Of the 300 residents in Tuddenham St Mary in 1914 a staggering 80 men enlisted to fight in the war, 11 of whom lost their lives on the European battlegrounds.
Until now the village has had no memorial to them, but a group of residents rallied support in the village and managed to raise the £2,500 needed for a permanent monument.
Susan Cook, who led the memorial project, said: “All the publicity about the First World War made us realise we did not have a memorial to our men, just a framed roll of honour in the church which is starting to fade.
“I’m in my seventies now. Once my generation has gone, there will be not be anyone in the village who knew these men. That is what spurred me on, to do this while there are still people in the village who knew them.”
The money for the memorial, made by Hanchets Memorial Masons in Bury, was raised following a plea for donations by Susan and a group of local history enthusiasts.
She and eight others researched the men who went to war and produced a book, Our Village in the First World War, a copy of which was given to every house in Tuddenham.
After its publication in August, Susan and her research partners asked the village for donations towards a permanent memorial to the soldiers.
“We had about 120 people in the church that afternoon and managed to collect £660,” said Susan.
“We didn’t go in for a large memorial because we didn’t know how much money we could raise, but we spent about £2,500 in the end.
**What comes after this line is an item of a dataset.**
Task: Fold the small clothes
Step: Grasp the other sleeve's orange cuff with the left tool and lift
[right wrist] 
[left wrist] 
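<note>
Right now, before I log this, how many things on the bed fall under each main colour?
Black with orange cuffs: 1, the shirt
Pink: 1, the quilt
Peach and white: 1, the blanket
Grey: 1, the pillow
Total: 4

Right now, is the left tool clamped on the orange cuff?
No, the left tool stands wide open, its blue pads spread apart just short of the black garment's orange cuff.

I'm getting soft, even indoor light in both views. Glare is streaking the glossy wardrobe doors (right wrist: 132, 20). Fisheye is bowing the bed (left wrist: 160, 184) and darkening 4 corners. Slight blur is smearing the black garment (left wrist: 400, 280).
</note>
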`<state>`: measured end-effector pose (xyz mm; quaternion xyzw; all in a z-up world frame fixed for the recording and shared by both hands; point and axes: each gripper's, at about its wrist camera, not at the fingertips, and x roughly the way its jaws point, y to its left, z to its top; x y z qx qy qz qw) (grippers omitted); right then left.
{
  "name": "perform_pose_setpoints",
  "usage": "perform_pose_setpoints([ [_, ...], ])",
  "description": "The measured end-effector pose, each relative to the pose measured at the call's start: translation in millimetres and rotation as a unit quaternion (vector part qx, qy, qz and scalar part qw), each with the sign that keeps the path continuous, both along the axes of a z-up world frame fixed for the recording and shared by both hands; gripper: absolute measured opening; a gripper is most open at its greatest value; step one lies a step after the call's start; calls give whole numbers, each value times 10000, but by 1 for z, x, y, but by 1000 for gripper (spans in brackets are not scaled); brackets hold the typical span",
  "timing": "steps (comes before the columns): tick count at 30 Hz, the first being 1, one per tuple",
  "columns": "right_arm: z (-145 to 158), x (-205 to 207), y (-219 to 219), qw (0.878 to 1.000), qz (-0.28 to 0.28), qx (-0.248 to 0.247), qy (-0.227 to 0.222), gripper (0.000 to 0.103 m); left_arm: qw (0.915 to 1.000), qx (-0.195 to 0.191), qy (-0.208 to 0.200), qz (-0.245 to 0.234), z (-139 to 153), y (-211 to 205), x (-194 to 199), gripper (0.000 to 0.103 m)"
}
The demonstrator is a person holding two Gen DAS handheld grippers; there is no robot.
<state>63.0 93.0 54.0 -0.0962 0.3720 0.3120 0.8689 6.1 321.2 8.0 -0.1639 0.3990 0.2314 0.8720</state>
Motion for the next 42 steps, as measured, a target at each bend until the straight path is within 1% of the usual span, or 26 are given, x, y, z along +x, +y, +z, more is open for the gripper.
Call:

We raised all the money from donations in about three months.”
On Tuesday the memorial on the village green was unveiled by 71-year-old Barry Seamark, the grandson of one of the men it commemorates. A young bugler from the Boys Brigade played The Last Post at the service, and representatives for the Royal British Legion also attended.
Among the names on the memorial are two sons from the Lyes family who both lost their lives, and five sons from the same family who all went to fight.
None of the men who died were returned to Tuddenham, with one buried in Turkey after losing his life at Gallipoli, seven resting in France and Belgium, and three with no known graves.
Susan said: “I do feel that it is a worthy cause, that we have carried out something that will be there forever to remember them by.
“I think it needed to be there, for the families of those young men who sadly never came back to the village as well as those who did.”